Liputan.co.id, Balikpapan – Wakil Ketua DPD RI Nono Sampono mengatakan pembangunan Ibu Kota Negara (IKN) baru di Penajam Paser Utara, Kalimantan Timur, harus memperhatikan kearifan lokal dan mengakomodasi aspirasi masyarakat setempat.

Demikian dikatakan Nono di sela-sela kunjungan kerja bersama Komite I DPD RI, ke Kalimantan Timur, Senin (29/11/2021). “Masyarakat Kalimantan Timur harus ikut andil dan menjadi tenaga-tenaga profesional,” kata Nono, didampingi 25 anggota DPD RI, Bupati Penajam Paser Utara Abdul Gafur Mas’ud, Dirjen Tata Ruang-Kementerian Agraria dan Tata Ruang serta Perwakilan BPK.

Menurut Senator dari Provinsi Maluku itu, perlu strategi besar dalam pembangunan masyarakat di Kaltim. Nono mengakui, saat ini sumber daya untuk pembangunan masyarakat masih terbatas. Sehingga harus ada prioritas, inovasi dan kreativitas untuk mengembangkan sumber daya masyarakat lokal. Oleh karena itu, Nono meminta pemerintah mengakomodasi masyarakat lokal Kaltim agar tidak terpinggirkan.
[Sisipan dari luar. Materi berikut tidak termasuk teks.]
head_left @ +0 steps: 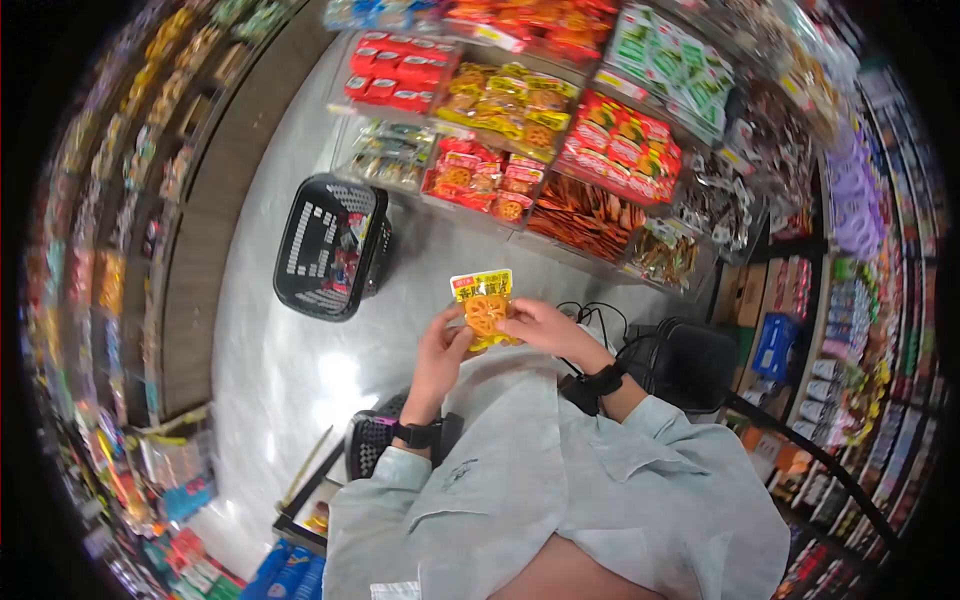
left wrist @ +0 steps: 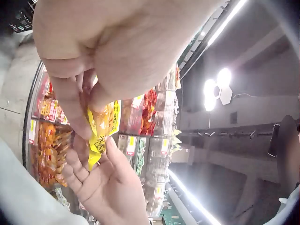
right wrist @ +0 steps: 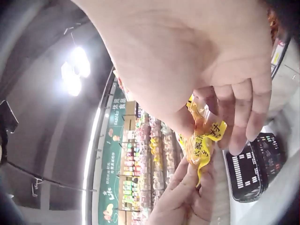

“Harus ada komunikasi lebih lanjut, antara pemerintah melalui kementerian terkait sehingga saat fasilitas IKN dibangun, kualitas SDM juga harus ditingkatkan,” katanya.

Untuk itu, Nono Sampono mengajak masyarakat Kaltim untuk bersama-sama mempersiapkan diri menyambut rencana pemindahan ibu kota tersebut.

Bupati Penajam Paser Utara Abdul Gafur Mas’ud manyatakan masih ada kendala infrastruktur dalam rencana pembangunan IKN baru. Kendati demikian, lanjut dia, masyarakat setempat sangat berharap rencana pembangunan tersebut segera terwujud.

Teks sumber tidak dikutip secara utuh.